Exercise details: Below are entries. Reproduce exactly the lines between the line holding "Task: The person" and the line holding "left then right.", inclusive, and only those.

Input data:
━━━

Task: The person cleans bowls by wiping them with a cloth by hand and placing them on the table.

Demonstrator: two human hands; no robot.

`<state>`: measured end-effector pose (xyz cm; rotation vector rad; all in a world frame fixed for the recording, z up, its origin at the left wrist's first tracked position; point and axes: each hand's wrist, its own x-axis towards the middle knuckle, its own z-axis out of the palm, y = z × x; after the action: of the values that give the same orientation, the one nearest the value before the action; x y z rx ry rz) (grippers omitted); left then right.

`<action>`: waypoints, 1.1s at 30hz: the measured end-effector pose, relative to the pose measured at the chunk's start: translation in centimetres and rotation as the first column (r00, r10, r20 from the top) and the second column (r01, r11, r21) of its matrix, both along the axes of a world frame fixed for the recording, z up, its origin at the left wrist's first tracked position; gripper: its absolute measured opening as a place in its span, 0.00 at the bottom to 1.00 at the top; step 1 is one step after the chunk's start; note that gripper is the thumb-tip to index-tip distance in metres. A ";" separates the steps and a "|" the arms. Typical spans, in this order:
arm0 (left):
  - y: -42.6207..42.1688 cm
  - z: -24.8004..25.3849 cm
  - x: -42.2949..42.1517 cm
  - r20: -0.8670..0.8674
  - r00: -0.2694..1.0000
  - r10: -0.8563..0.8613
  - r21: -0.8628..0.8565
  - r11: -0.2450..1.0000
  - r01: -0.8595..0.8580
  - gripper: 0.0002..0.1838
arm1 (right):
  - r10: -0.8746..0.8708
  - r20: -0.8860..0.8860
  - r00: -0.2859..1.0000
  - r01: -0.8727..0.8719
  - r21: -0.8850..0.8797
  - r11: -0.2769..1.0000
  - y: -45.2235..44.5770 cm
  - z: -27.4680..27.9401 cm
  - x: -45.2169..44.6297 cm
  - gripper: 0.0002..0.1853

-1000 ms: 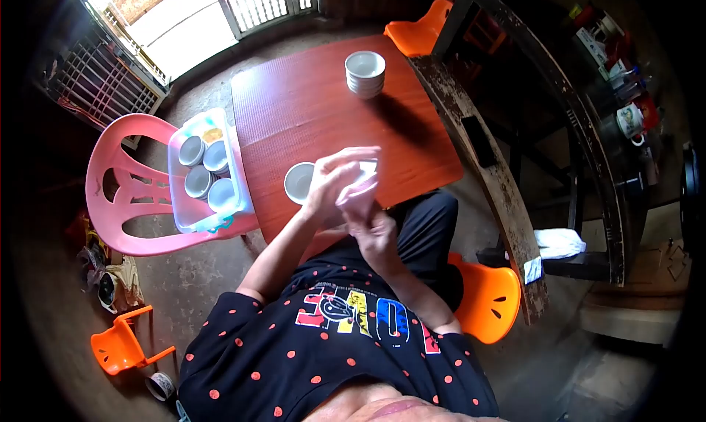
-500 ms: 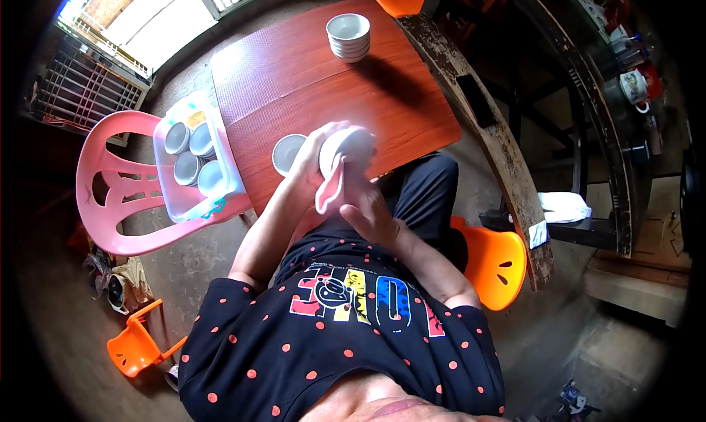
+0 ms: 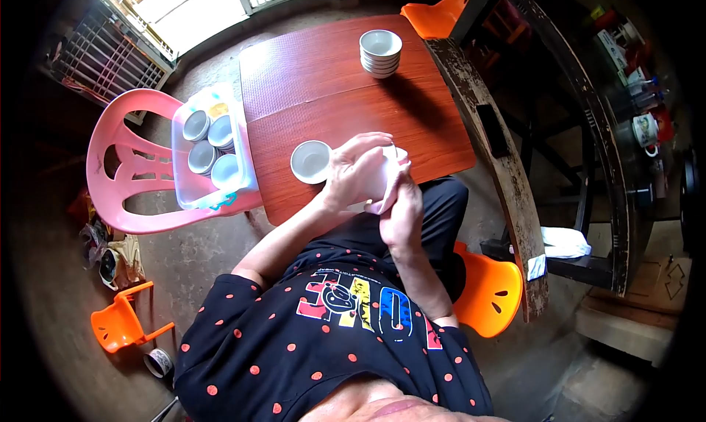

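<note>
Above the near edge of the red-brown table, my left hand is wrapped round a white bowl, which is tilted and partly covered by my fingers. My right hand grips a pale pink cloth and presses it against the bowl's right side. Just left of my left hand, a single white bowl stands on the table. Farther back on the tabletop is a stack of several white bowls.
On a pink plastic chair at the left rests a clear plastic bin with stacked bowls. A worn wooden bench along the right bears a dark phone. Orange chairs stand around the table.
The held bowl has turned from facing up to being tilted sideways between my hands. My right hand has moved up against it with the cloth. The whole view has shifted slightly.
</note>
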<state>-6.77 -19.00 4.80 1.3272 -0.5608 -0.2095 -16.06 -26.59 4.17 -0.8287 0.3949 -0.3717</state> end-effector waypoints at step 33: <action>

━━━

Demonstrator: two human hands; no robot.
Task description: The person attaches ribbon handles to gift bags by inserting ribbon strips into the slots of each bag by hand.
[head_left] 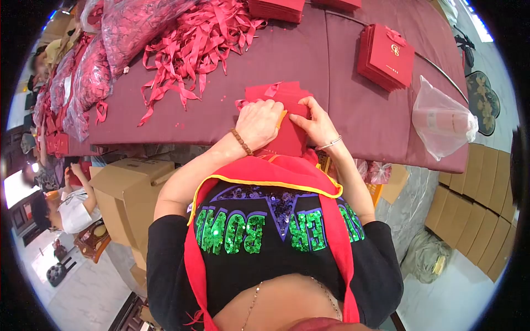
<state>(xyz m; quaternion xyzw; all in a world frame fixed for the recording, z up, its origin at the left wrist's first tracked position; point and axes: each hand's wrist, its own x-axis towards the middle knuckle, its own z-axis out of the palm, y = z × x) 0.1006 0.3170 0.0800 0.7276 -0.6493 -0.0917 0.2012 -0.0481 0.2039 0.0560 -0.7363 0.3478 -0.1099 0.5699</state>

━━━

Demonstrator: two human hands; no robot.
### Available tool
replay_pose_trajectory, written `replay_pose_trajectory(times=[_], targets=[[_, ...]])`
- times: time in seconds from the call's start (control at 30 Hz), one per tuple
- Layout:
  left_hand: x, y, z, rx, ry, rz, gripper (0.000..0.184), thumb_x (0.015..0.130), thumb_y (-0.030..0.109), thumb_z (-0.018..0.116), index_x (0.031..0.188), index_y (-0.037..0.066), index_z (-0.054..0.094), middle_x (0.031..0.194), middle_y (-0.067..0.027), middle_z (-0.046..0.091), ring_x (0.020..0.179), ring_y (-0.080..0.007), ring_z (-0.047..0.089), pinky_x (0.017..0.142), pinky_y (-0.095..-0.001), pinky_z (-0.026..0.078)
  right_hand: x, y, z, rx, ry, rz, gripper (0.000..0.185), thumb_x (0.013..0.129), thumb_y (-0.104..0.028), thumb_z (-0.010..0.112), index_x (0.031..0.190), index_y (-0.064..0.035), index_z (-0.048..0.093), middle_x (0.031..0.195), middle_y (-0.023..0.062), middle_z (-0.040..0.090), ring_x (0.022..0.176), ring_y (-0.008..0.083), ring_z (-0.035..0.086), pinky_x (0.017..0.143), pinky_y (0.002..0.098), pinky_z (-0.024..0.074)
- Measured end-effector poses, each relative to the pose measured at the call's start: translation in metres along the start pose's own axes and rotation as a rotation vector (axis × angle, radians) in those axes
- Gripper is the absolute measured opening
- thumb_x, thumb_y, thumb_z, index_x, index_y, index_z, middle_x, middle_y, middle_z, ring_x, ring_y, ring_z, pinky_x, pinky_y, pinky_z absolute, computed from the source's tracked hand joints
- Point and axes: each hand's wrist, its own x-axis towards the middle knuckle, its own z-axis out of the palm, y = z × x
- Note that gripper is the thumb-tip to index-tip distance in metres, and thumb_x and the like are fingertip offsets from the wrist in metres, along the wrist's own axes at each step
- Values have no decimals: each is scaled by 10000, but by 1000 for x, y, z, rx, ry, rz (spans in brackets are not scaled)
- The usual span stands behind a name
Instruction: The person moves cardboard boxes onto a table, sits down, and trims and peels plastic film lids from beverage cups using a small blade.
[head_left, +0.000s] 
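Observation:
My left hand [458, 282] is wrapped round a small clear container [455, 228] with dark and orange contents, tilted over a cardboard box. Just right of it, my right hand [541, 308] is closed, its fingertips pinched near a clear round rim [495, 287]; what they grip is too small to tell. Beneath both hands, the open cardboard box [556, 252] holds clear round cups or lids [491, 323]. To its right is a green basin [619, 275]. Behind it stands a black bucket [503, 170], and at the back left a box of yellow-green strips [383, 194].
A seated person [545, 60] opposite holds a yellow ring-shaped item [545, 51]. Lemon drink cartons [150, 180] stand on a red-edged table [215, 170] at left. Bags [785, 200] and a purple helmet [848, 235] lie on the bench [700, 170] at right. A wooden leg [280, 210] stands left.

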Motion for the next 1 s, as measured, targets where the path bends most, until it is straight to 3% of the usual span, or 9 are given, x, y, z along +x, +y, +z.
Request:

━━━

Result of the task:
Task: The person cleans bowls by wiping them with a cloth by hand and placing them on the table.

Demonstrator: two human hands; no robot.

`<state>`: measured end-effector pose (xyz cm; rotation vector rad; all in a world frame fixed for the recording, z up, its origin at the left wrist's first tracked position; point and axes: each hand's wrist, its own x-axis towards the middle knuckle, its own z-axis out of the palm, y = z × x; after the action: of the values that give the same orientation, the one nearest the value before the action; x y z rx ry rz) (grippers omitted); left then right.

The exercise is fully answered.